- _What is required_
Below are some records. Return exactly the lines from the one containing "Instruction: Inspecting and" through the one containing "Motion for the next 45", both included, and only those.

Start of Extracted data

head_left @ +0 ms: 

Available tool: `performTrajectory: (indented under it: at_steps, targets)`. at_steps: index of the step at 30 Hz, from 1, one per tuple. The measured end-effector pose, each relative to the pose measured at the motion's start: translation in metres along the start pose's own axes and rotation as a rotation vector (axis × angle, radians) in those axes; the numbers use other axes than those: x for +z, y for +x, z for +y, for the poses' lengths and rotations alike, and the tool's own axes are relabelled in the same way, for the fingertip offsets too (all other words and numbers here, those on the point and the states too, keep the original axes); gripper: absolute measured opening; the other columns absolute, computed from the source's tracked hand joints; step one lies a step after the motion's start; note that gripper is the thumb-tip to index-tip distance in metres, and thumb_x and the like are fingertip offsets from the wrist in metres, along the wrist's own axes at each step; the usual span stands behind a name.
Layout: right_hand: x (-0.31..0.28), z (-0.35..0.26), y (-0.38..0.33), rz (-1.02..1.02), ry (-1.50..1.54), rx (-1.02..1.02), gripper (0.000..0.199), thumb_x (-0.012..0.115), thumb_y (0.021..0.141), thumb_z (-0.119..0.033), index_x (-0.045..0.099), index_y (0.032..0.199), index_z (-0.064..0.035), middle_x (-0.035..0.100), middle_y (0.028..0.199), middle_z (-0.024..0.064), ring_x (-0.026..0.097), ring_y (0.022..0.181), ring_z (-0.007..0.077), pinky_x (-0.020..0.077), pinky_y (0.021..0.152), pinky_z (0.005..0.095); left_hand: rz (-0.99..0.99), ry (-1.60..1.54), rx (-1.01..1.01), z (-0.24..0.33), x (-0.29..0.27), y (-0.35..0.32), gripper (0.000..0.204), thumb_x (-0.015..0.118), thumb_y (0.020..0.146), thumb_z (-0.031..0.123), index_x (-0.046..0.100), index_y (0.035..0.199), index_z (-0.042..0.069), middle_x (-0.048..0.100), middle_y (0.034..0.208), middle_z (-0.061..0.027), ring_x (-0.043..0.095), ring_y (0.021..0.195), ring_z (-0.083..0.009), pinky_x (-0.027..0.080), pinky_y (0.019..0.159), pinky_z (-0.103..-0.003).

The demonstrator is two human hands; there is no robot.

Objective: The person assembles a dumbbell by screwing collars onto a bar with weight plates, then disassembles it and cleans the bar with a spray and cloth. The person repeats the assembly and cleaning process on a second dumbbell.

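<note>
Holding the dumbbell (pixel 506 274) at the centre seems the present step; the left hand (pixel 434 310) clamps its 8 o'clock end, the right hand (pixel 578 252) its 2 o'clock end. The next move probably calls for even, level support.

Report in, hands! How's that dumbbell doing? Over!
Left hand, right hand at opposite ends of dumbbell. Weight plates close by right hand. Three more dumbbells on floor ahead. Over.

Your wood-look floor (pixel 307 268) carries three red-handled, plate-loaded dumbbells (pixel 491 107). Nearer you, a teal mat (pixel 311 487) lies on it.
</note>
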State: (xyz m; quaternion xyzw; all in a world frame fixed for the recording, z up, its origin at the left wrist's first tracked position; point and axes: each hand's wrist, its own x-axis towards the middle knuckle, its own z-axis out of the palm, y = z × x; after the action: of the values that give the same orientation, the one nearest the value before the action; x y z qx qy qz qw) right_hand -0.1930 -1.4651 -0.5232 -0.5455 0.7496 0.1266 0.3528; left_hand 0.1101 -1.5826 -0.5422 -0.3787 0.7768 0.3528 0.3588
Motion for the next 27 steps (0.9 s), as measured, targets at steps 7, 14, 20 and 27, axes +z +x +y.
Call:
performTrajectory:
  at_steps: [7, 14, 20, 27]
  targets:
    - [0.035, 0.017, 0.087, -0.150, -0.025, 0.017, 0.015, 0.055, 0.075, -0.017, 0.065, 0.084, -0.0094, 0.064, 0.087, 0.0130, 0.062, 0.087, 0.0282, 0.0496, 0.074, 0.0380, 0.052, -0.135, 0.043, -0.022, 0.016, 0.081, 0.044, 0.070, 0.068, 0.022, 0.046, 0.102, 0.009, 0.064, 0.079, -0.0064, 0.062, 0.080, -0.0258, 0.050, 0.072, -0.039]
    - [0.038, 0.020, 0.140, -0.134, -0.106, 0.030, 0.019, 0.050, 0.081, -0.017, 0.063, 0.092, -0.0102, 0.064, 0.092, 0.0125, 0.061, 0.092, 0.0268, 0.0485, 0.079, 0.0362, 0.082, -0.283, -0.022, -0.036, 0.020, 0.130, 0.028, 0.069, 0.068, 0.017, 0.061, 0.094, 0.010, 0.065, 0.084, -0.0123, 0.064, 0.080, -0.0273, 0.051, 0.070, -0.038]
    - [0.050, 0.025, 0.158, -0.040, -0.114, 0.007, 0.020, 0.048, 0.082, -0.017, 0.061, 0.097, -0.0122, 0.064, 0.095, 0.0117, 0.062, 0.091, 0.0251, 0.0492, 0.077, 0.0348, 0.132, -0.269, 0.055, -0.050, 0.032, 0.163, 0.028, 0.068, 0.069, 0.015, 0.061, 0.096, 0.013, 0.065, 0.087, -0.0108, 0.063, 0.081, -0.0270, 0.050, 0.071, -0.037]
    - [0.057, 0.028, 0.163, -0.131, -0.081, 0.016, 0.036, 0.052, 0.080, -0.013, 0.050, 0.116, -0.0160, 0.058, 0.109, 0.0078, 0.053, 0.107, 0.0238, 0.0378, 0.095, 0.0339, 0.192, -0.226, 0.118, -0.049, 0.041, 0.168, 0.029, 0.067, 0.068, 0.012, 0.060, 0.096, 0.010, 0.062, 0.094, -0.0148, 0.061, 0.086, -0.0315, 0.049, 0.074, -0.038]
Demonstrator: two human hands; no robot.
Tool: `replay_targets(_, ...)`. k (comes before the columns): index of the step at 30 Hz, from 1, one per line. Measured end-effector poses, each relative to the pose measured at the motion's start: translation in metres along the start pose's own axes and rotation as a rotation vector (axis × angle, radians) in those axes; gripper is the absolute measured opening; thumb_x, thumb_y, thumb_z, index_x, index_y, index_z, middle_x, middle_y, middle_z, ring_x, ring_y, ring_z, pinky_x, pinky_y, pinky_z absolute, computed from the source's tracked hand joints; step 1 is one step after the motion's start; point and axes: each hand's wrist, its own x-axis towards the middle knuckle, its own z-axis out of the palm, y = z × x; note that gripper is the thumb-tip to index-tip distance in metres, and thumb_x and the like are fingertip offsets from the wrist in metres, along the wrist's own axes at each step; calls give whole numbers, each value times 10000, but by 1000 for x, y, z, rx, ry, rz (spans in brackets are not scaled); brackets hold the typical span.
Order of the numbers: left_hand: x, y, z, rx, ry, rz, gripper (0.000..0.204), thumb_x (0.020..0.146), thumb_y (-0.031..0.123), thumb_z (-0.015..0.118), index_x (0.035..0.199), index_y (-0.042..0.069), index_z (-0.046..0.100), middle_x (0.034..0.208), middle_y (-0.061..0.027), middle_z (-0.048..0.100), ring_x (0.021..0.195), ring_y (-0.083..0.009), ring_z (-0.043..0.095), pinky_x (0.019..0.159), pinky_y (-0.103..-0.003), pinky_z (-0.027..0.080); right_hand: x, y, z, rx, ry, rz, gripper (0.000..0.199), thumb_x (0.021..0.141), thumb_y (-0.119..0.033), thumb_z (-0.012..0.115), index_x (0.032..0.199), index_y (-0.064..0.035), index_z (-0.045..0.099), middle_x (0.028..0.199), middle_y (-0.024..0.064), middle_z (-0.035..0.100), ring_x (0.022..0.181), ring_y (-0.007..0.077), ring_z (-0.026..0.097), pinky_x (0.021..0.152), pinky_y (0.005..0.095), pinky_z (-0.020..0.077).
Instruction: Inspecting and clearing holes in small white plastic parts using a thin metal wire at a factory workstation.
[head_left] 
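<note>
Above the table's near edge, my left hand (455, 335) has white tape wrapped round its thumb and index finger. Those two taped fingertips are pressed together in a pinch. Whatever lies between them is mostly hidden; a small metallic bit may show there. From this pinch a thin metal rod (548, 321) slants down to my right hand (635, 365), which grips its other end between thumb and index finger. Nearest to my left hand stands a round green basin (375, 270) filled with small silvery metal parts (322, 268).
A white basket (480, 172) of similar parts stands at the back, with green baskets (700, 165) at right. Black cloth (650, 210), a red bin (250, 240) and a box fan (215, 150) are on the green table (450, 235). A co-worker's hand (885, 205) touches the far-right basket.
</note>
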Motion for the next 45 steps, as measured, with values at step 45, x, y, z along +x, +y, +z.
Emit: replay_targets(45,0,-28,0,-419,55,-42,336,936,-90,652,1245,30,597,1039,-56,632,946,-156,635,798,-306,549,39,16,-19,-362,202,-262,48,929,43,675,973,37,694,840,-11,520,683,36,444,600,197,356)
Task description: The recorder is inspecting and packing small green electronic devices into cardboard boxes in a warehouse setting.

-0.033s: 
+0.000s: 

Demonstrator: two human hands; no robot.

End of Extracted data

- _Output below_
Instruction: Inspecting and clearing holes in small white plastic parts using a thin metal wire at a factory workstation.
[head_left] 
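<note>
Above the table's near edge, my left hand (455, 335) has white tape wrapped round its thumb and index finger. Those two taped fingertips are pressed together in a pinch. Whatever lies between them is mostly hidden; a small metallic bit may show there. From this pinch a thin metal rod (548, 321) slants down to my right hand (635, 365), which grips its other end between thumb and index finger. Nearest to my left hand stands a round green basin (375, 270) filled with small silvery metal parts (322, 268).
A white basket (480, 172) of similar parts stands at the back, with green baskets (700, 165) at right. Black cloth (650, 210), a red bin (250, 240) and a box fan (215, 150) are on the green table (450, 235). A co-worker's hand (885, 205) touches the far-right basket.
</note>
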Motion for the next 45 steps, as measured, with values at step 45, x, y, z along +x, +y, +z.

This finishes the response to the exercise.